Mrbeast : accusations explosives et démentis fracassants au sein de l'empire youtube

Le mastodonte de YouTube, MrBeast, est secoué par une tempête. Lorrayne Mavromatis, ancienne cadre de Beast Industries, a déposé une plainte explosive alléguant des faits de harcèlement sexuel de la part de James Warren, l'ancien PDG de la société. Une affaire qui, si elle s'avère vraie, pourrait faire trembler les fondations du conglomérat évalué à 5 milliards de dollars.

Un récit accablant : maternité, dégradation et allégations troublantes

Selon la plainte, Mavromatis affirme avoir été victime de remarques inappropriées et de rencontres privées avec Warren, incluant des commentaires sur son apparence et une pression insidieuse pour satisfaire des clients masculins non identifiés. Le récit, rapporté par le Los Angeles Times, est d'autant plus choquant qu'il suggère que le poste de Mavromatis, bien qu'important, était délibérément éloigné de MrBeast (James Donaldson) en raison de son impact supposé sur lui. Une affirmation particulièrement troublante : « Disons simplement que quand vous êtes dans les parages, il ne va pas aux toilettes pour ce qu'il devrait faire. »

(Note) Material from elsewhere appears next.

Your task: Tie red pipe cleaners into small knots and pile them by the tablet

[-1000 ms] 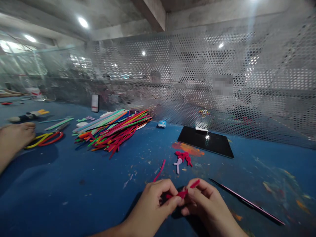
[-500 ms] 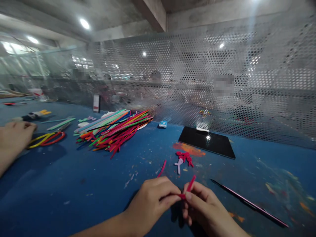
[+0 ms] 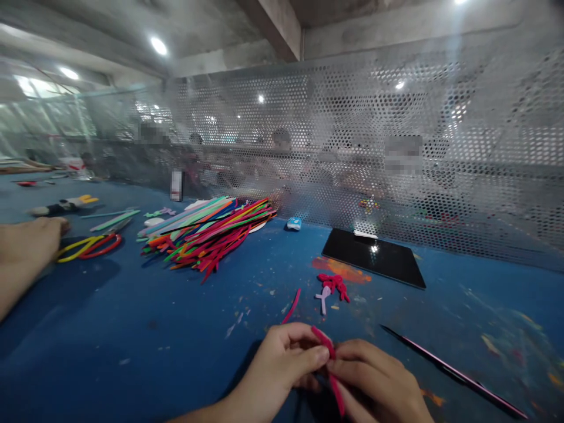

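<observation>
Between my two hands is a short crimson pipe cleaner (image 3: 337, 395), bent or twisted at the middle. My left hand (image 3: 288, 361) pinches it near its upper end between thumb and forefinger. On the lower side, the closed fingers of my right hand (image 3: 381, 373) grip the same pipe cleaner; part of it is hidden by the fingers. Just beyond my left hand lies a loose crimson pipe cleaner piece (image 3: 292, 305). Farther off on the table are looped crimson pieces (image 3: 335, 285) and a small lilac twisted piece (image 3: 325, 298).
A bundle of coloured pipe cleaners (image 3: 207, 238) lies left of centre. Scissors (image 3: 103, 247) lie beside another person's hand (image 3: 33, 249). A black tablet (image 3: 374, 257) and a small blue-white item (image 3: 294, 223) lie before the perforated screen (image 3: 335, 129). A slim pen (image 3: 453, 370) lies right.
My hands have turned the pipe cleaner: its upper end now leans left over my left thumb, and its other end points down. My right hand has rolled over, showing its back.
</observation>
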Demonstrator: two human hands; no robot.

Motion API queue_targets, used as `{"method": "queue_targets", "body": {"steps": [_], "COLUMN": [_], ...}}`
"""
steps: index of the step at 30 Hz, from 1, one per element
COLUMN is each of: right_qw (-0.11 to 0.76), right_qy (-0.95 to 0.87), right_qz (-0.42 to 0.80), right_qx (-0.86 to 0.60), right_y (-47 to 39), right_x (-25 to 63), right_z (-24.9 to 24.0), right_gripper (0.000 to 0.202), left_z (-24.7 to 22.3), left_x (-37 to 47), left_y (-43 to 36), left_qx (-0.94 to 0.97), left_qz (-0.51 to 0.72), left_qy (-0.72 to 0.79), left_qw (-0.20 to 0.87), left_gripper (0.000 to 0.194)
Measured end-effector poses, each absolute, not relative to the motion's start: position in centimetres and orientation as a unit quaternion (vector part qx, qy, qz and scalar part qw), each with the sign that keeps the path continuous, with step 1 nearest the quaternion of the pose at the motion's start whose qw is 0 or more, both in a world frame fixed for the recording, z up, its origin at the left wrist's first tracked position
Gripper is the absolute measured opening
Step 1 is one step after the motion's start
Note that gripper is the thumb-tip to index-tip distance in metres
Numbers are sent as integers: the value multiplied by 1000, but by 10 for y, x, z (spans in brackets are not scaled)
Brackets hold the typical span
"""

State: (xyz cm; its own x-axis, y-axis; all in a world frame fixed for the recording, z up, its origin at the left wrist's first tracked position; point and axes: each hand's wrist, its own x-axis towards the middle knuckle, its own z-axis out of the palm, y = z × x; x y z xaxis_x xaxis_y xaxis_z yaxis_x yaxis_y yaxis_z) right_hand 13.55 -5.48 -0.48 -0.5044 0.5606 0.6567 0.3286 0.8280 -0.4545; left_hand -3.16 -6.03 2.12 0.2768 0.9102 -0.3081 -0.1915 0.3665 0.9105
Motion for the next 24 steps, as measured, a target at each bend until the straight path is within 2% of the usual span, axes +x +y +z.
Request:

Au-delà du harcèlement allégué, Mavromatis dénonce une dégradation de ses fonctions suite à son retour de congé maternité. Elle se plaint d'une exclusion systématique des réunions et d'un environnement de travail masculin où les femmes seraient dénigrées, voire réduites au silence. Un exemple cité : des participantes à l'émission Beast Games auraient été moquées pour leurs plaintes concernant le manque de produits d'hygiène féminine sur le plateau.

Un signalement ignoré ? La plainte révèle également que Mavromatis avait déjà alerté la direction sur ces problèmes en novembre 2023, s'adressant à Sue Parisher, l'ancienne responsable des ressources humaines, qu'elle identifie comme étant la mère de MrBeast. Un détail qui soulève des questions quant à la gestion interne des plaintes et à la possible influence de Donaldson dans les décisions prises.

Le manuel de l'entreprise, intitulé How to Succeed In MrBeast Production, cité par Mavromatis, ne fait qu'ajouter à l'ambiance particulière décrite. Des passages alarmants, tels que « Il est acceptable que les garçons soient enfantins » ou « Non ne veut pas dire non », laissent transparaître une culture d'entreprise potentiellement problématique.

Beast industries riposte : accusations de « clout-chasing » et preuves accablantes

Beast industries riposte : accusations de « clout-chasing » et preuves accablantes

Beast Industries a réfuté avec vigueur les accusations de Mavromatis, qualifiant sa plainte de « ridicule » et « fabriquée de toutes pièces pour générer des gros titres ». Gaude Paez, porte-parole de l'entreprise, a dénoncé une tentative de « clout-chasing » (recherche de notoriété) orchestrée par des avocats opportunistes. « Nous avons les preuves pour réfuter ces allégations catégiquement fausses », a-t-elle déclaré, citant des messages Slack et WhatsApp, des documents d'entreprise et des témoignages de témoins comme éléments de défense.

L'entreprise, forte de ses 500 employés et de son succès fulgurant – le canal YouTube de MrBeast comptabilise près de 479 millions d'abonnés – est déterminée à se défendre avec acharnement. L'affaire survient quelques mois après que MrBeast ait déjà été confronté à des critiques concernant l'exploitation potentielle des participants à sa nouvelle série sur Amazon Prime Video Beast Games.

L'avenir de cet empire médiatique est désormais suspendu à l'issue de cette bataille juridique, dont l'enjeu est bien plus important qu'une simple affaire de harcèlement. Il s'agit de la réputation d'une marque influente et de la confiance de millions de jeunes abonnés.